However he doesn't cover RPC in this classification (correct me if I'm wrong,
I've only read through the whole thing once). RPC is mentioned in a
later section  though.
So why not define RPC as an architectural style -- in all likelihood derived
from others that Fielding does classify -- so it can be objectively compared
Might that not provide a clear evaluation of the architectures separate
to any issues with the specific technologies (SOAP, WSDL, .NET, etc)?
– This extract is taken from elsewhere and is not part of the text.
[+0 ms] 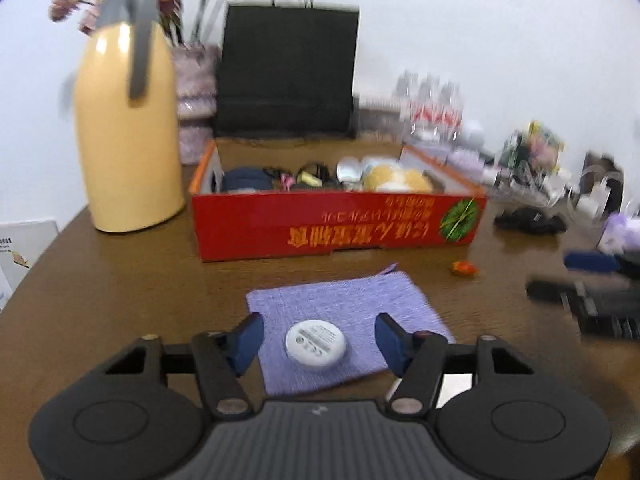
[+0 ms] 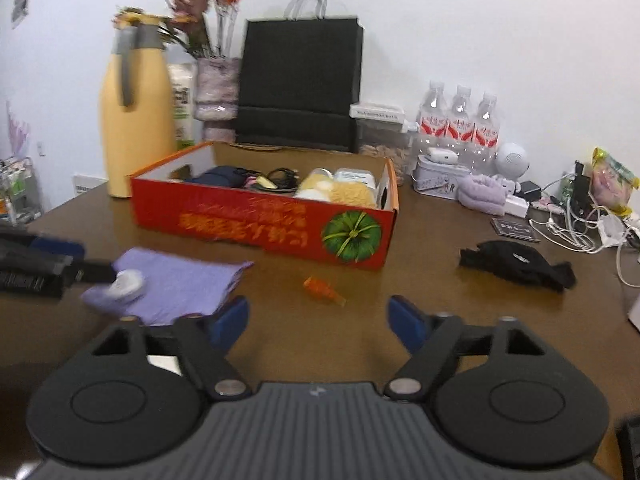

It may be that RPC doesn't compare favourably to REST in a distributed
hypermedia environment, but does in others (e.g. the canonical 'inside the firewall'
example). It may be that RPC *can* be used in successfully used in some environments
across the public internet, just not distributed hypermedia. It may
be that these can exist side by side, although no doubt there will be efforts 
to make the distinctions disappear.
Identifying the suitable contexts for different architectural styles seems like a
best practice discussion -- there will be no single right answer.
At this point we could argue over whether there ought to be several different
Internet architectures (i.e. "there is no (single) Web"), or whether every effort should be
made to optimise for the general case, i.e. REST. Personally I'm in the latter camp.
Leigh Dodds, Research Group, Ingenta | "Pluralitas non est ponenda
http://weblogs.userland.com/eclectic | sine necessitate"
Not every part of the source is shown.